Broderick adopts just the right attitude for the role, slackening his baby face into a permanent sulk and letting his imploring puppy-dog eyes go dead. If Ben's funk is the grown-up version of a prolonged temper tantrum by a child insisting that the world know how unhappy he is, his barbed observations about greed and injustice still hit home.
After a particularly unpleasant custodial visit with his 11-year-old daughter, Sandra (Jodelle Ferland), she is so fed up that she refuses to see him anymore. There is no love lost between Ben and her mother, Eliza (Ally Waller), who suggests a particularly embittered ex-wife of a Woody Allen character.
But Wonderful World has its joyful side.

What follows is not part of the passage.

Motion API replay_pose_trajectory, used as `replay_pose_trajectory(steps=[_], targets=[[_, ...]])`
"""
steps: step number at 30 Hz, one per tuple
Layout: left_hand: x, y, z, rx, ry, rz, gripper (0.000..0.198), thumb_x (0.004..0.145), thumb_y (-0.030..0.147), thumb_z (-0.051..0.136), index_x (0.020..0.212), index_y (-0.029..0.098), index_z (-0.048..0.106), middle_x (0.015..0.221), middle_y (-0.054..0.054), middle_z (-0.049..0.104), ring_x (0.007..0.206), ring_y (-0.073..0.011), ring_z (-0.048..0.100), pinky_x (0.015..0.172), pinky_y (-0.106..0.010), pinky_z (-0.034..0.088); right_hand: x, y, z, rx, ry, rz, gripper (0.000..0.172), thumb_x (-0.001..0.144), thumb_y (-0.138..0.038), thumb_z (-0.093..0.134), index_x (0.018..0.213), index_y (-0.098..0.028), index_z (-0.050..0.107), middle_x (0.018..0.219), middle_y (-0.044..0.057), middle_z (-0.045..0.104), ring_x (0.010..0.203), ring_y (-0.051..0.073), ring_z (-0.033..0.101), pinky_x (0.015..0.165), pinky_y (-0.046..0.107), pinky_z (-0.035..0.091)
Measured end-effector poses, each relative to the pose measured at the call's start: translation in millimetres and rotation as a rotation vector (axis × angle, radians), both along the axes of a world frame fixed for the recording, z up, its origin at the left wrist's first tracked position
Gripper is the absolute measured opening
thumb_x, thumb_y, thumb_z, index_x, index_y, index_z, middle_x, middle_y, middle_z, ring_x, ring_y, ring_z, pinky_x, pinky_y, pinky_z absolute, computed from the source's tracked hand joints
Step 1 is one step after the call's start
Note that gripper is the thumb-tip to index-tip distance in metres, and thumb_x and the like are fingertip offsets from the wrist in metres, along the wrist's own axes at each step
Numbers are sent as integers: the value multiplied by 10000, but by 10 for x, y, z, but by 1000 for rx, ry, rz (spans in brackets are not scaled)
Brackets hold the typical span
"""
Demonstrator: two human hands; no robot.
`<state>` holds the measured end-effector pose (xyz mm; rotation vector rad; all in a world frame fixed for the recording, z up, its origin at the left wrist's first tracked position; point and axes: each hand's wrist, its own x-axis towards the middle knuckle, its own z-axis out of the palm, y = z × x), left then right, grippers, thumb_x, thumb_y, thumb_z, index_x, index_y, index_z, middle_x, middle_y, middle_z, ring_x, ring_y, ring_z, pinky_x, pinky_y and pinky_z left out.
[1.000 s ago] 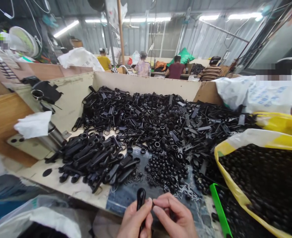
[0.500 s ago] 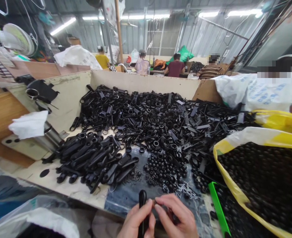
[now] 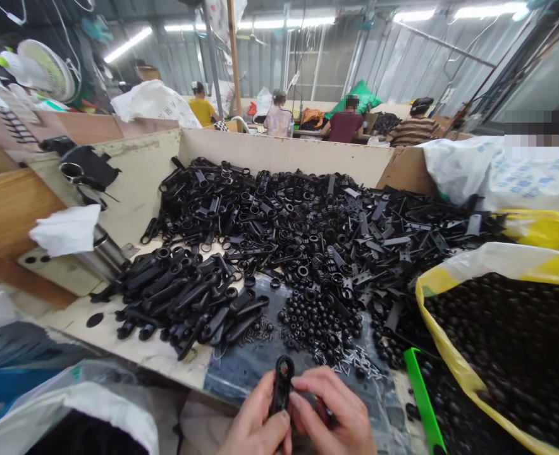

Ben shares a shabby one-room apartment with Ibou (Michael Kenneth Williams), a Sengalese immigrant with whom he spends much of his free time playing chess. (Ibou usually wins.) When Ibou falls into a diabetic coma, his sister Khadi (Sanaa Lathan) appears out of the blue from Dakar, and Ben invites her to stay in Ibou's half of the apartment. Both the brother and sister are keenly in touch with positive life forces that seem to have deserted him. Ibou has faith in the future and believes in magic. And when Khadi and Ben begin an impulsive affair, her spirit begins to rub off on him.
At first Wonderful World seems to resist embracing the sentimental cliche of impoverished, life-affirming Africans redeeming the sick soul of a depressed, self-pitying Westerner. But once the improbable affair begins, the movie succumbs to temptation. As Khadi cooks delicious Sengalese meals and teaches Sandra to dance, you are reminded of The Visitor, a stronger movie, in which a Syrian musician and a Sengalese street vendor restore the desiccated spirit of a middle-aged college teacher.
As The Visitor showed, there is truth in the cliche, condescending though it may be. And the touches of African guitar music that lilt on the soundtrack lend Wonderful World little dashes of ebullience. When we eventually hear some of Ben's folk-pop songs (written by Dan Zanes, a leader of the independent children's-music movement, and performed on screen by Broderick), they convey a whimsical sweetness reminiscent of early Paul Simon; you want to sing along.
The major miscalculation in Wonderful World is the presence of a dream figure, known as the Man (Philip Baker Hall), who appears to Ben now and then as a kind of imaginary therapist. The character's appearances are so infrequent and his remarks so forgettable that he seems an afterthought. But he throws this delicate, intelligent film, which at its best suggests a muted hybrid of The Visitor and It's a Wonderful Life, off balance.